For example, in 2009, the tobacco and electronic cigarette industry began lobbying against attempts to regulate flavored e-cigarettes, despite strong evidence that they increased the likelihood of addiction among children. A key industry lobbyist in the US was Andrew Perraut, a former Office of Management and Budget (OMB) analyst who later became a policy director at JUUL Labs, an e-cigarette company. After a series of meetings Perraut had with OMB about the rule, the White House blocked FDA’s efforts to ban e-cigarettes. Although the FDA issued a ban on flavored e-cigarettes in 2019, it exempted liquids for tank-style products and menthol flavorings as a result of industry pressure—exemptions that experts believe put children at continued risk .
Corporate actors have a role to play in policy, but their outsized influence on public health decision making must shift, and government actors must be held accountable for permitting playbook strategies [2, 3]. This shift can only be catalyzed by a system that includes incentives for upholding scientific integrity and firewalls that enforce principles of scientific integrity, promote transparency in policymaking, protect independent science, and punish behavior that undermines science for the public good (Table 1). These mechanisms must be consistently applied, enforced, audited, and—upon detecting new loopholes—updated.
To discourage conflicts of interest (COIs) in published research, journals, scientific societies, and academic institutions can develop and enforce strong scientific integrity and disclosure policies governing author, editor, and reviewer conflicts and funding sources. Requiring separation of industry funding and the research evaluating a product’s safety or harms is invaluable . Many journals follow conflict disclosure guidelines established by the Committee on Publication Ethics and the International Committee of Journal and Medical Editors . If journals discover undisclosed COIs, they can impose temporary bans on authorship or issue corrections, retractions, or letters of concern . For transparency around sponsorship of clinical trials, registration on a publicly accessible database like ClinicalTrials.gov is a good start, but more must be done so researchers, journal editors, and the public can understand financial conflicts and hold researchers accountable .

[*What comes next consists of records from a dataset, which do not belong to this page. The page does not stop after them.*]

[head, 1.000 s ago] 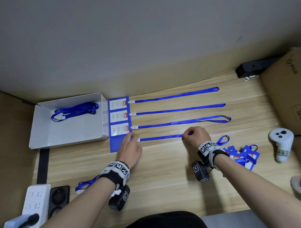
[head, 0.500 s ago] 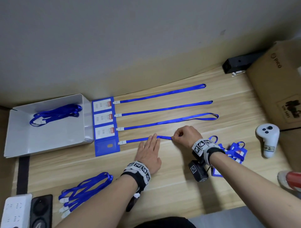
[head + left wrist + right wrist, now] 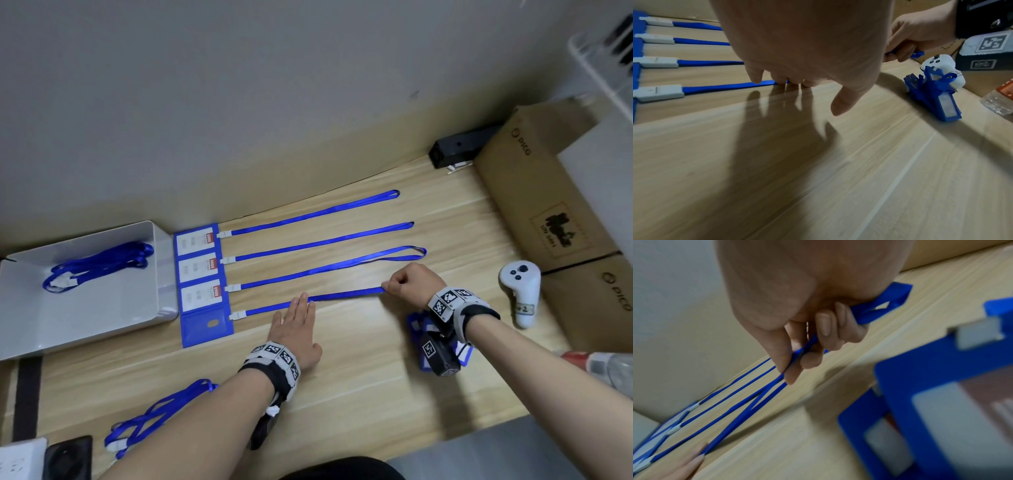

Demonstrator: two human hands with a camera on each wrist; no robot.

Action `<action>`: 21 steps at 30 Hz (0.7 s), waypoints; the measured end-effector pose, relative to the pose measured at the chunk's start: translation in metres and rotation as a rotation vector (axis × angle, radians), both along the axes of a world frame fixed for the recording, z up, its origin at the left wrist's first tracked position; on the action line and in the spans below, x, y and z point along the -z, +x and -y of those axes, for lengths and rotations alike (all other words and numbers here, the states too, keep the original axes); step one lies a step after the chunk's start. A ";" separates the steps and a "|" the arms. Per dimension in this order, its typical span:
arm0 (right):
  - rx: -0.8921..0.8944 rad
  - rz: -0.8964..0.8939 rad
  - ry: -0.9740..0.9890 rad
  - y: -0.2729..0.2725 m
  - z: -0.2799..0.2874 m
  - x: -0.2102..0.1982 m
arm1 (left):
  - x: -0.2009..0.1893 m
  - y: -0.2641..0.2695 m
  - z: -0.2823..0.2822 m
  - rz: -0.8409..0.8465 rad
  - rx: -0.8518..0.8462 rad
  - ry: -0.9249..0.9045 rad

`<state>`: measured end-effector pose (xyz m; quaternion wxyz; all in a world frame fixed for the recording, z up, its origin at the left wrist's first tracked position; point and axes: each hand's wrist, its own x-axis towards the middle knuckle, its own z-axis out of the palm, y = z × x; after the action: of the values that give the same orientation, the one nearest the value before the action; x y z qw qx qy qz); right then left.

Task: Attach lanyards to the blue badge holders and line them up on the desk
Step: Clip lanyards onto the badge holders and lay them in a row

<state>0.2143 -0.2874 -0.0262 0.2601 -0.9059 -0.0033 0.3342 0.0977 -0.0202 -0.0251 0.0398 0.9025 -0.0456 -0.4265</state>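
Observation:
Several blue badge holders [image 3: 198, 266] lie in a column beside the grey tray, each with a blue lanyard stretched to the right. The nearest holder [image 3: 206, 326] has its lanyard [image 3: 342, 296] pulled taut. My left hand [image 3: 297, 320] lies flat, its straight fingertips [image 3: 777, 80] pressing that strap to the desk. My right hand [image 3: 409, 284] pinches the strap's far end between thumb and fingers [image 3: 795, 360], with the loop [image 3: 885, 303] sticking out behind the fist.
A grey tray [image 3: 102, 329] at left holds spare lanyards [image 3: 96, 265]. More lanyards [image 3: 154, 416] lie near the front edge. Loose badge holders [image 3: 937, 95] sit under my right wrist. A white controller [image 3: 520, 291], cardboard boxes [image 3: 548, 192] and a bottle [image 3: 603, 366] crowd the right.
My right hand has drawn the lanyard's end further right, stretching it straight. My left hand slid right from the clip and now presses the strap flat.

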 end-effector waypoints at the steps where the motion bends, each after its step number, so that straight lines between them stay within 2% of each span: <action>1: 0.010 0.011 -0.051 0.001 0.005 -0.001 | 0.000 0.001 0.000 -0.001 0.003 0.001; 5: 0.078 0.079 -0.158 0.000 0.019 0.001 | -0.001 0.003 -0.002 -0.005 0.008 0.002; 14: 0.370 0.067 -0.079 0.002 0.032 0.015 | -0.006 0.007 -0.009 -0.021 -0.012 -0.023; 21: 0.361 0.103 -0.125 0.006 0.032 0.015 | -0.008 0.009 -0.009 -0.039 -0.023 -0.028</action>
<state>0.2200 -0.3198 -0.0414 0.2585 -0.9221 0.1664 0.2349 0.1064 -0.0117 -0.0169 0.0585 0.8938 -0.0403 -0.4428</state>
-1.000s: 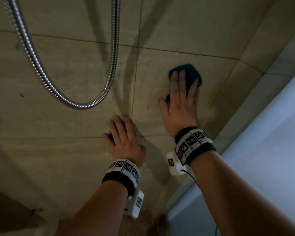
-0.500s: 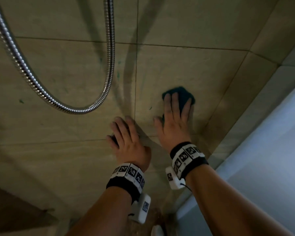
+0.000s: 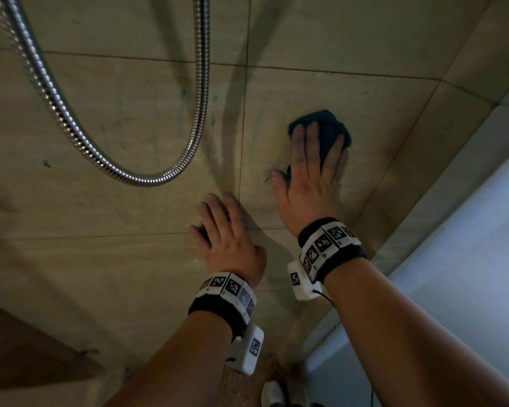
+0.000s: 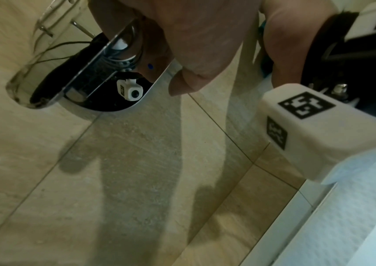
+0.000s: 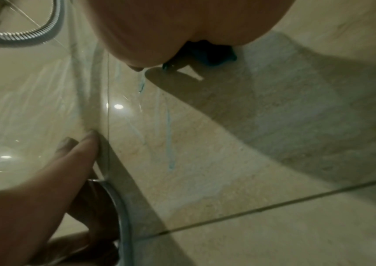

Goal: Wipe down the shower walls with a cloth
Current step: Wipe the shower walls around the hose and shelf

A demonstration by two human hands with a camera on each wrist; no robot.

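Note:
A dark teal cloth (image 3: pixel 325 124) lies bunched against the beige tiled shower wall (image 3: pixel 365 95). My right hand (image 3: pixel 307 183) presses it flat to the tile with straight fingers, thumb beside it. The right wrist view shows the cloth (image 5: pixel 210 54) just past the heel of that hand. Lower and to the left, my left hand (image 3: pixel 227 233) rests on a chrome valve plate (image 4: pixel 86 79) on the wall, fingers (image 5: pixel 75 149) straight against the tile. Most of the plate is hidden under that hand in the head view.
A chrome shower hose (image 3: pixel 147 179) hangs in a loop at the upper left. Thin blue-green streaks (image 5: pixel 170 129) run down the tile below the cloth. A pale panel (image 3: pixel 467 245) meets the wall at a corner on the right.
My right hand slid the cloth down the tile, then back up to about where it was. The left hand has stayed on the valve plate.

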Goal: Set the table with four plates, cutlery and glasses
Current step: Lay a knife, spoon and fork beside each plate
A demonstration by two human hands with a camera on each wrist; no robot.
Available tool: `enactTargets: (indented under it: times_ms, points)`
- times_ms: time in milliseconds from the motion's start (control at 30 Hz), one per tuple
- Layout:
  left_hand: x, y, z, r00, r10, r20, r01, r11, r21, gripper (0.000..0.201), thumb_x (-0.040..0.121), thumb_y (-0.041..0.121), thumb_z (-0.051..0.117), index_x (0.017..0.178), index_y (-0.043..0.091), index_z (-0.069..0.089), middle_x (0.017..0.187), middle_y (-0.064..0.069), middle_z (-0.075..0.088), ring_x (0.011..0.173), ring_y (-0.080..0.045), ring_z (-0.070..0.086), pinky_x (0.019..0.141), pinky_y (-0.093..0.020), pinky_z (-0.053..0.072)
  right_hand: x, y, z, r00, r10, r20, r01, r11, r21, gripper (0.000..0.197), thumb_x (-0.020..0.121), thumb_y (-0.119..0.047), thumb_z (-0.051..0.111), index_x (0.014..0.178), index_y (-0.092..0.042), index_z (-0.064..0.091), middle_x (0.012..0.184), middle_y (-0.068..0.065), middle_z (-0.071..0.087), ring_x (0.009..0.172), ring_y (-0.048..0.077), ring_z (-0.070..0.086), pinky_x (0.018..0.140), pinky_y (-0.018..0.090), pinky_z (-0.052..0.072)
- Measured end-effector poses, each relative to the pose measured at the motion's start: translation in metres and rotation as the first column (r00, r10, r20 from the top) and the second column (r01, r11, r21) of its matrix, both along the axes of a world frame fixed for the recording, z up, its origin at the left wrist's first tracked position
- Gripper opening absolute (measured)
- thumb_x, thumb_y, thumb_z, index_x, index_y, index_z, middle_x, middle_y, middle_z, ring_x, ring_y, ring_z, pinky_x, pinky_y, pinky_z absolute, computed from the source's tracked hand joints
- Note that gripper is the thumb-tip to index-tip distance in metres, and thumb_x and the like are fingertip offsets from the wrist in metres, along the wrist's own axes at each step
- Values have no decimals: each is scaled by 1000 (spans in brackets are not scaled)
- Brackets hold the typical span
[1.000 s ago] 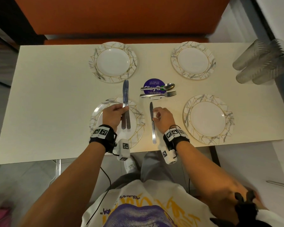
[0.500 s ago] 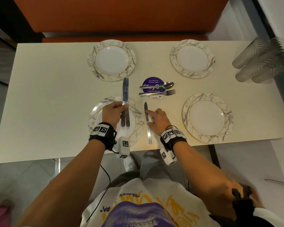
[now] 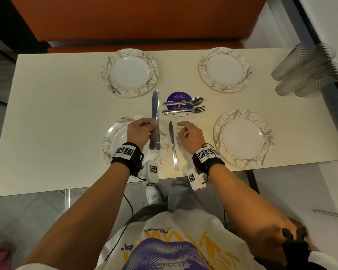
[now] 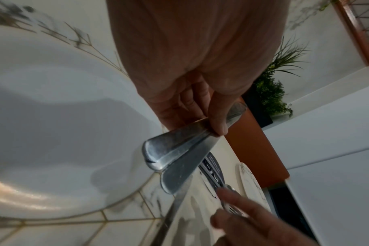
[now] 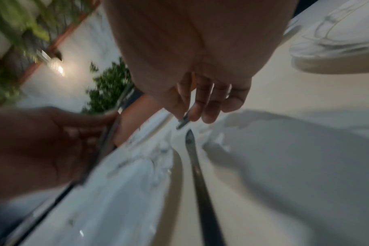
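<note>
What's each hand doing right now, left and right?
Left hand: holding a bundle of knives above the near-left plate.
Right hand: open, empty, beside the single knife lying on the table.

The left hand [image 3: 140, 131] is gripping two knives [image 3: 155, 117] over the near-left plate [image 3: 117, 133], blades pointing away. The right hand [image 3: 189, 135] is hovering with loosely curled fingers [image 3: 181, 124] just beside a single knife [image 3: 172, 145] lying on the table [image 3: 57, 114]. A spoon [image 3: 183, 102] and fork [image 3: 183, 110] are lying across a purple sticker [image 3: 179, 98].
</note>
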State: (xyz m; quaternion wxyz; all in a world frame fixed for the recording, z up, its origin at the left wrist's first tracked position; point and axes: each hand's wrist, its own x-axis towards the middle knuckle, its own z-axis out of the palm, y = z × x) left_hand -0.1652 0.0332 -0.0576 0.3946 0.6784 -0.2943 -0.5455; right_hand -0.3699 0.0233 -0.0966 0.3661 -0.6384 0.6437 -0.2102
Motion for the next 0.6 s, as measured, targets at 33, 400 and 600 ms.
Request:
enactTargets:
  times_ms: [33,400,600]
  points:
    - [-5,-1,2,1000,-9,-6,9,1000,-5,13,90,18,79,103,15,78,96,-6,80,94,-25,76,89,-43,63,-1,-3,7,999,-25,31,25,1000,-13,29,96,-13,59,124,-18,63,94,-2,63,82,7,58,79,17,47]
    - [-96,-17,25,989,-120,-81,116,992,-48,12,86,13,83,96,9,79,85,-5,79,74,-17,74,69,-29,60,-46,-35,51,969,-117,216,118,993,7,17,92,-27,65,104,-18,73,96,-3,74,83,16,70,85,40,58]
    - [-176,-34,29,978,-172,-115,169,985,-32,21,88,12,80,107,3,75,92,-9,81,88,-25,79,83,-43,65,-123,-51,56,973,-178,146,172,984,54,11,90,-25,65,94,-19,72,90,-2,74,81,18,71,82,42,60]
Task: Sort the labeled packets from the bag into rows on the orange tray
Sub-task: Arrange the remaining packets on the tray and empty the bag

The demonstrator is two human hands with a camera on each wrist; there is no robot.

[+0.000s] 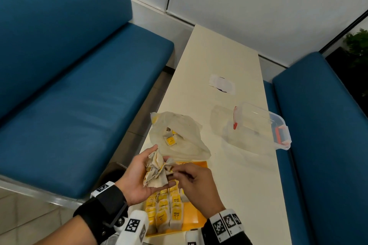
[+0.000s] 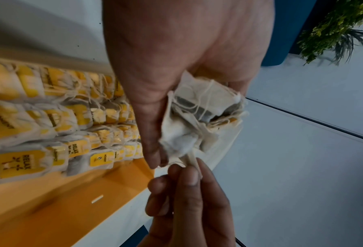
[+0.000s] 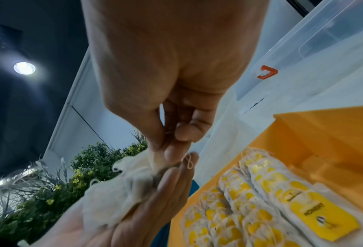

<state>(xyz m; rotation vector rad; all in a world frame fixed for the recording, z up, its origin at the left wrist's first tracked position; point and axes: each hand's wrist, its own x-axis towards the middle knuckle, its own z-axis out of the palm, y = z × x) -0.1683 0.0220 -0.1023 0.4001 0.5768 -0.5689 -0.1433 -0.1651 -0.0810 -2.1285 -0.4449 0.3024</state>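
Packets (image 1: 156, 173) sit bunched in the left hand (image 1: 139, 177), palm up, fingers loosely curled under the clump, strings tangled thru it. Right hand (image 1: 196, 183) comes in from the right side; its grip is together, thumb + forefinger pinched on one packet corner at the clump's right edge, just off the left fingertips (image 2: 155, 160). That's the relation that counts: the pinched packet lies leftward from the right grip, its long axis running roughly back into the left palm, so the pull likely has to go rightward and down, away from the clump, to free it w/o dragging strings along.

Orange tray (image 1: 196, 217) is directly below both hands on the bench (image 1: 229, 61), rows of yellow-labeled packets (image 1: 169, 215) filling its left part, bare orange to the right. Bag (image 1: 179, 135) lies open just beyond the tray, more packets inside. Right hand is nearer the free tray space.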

To curb funding abuses that potentially endanger research integrity, institutions can establish firewalls between industry funders and researchers. Third-party intermediaries, like independent government agencies, can receive industry money and reallocate it to vetted researchers or organizations for conducting product testing. Some academic institutions have created systems to prevent commercial interests from unduly influencing research, including committees to manage COIs and enforcement mechanisms for ethics agreements . Outside the US, some governments have launched initiatives to separate industry funding from product safety testing. For example, the Italian Medicines Agency taxes the pharmaceutical industry’s drug promotion to fund research on drug efficacy and safety .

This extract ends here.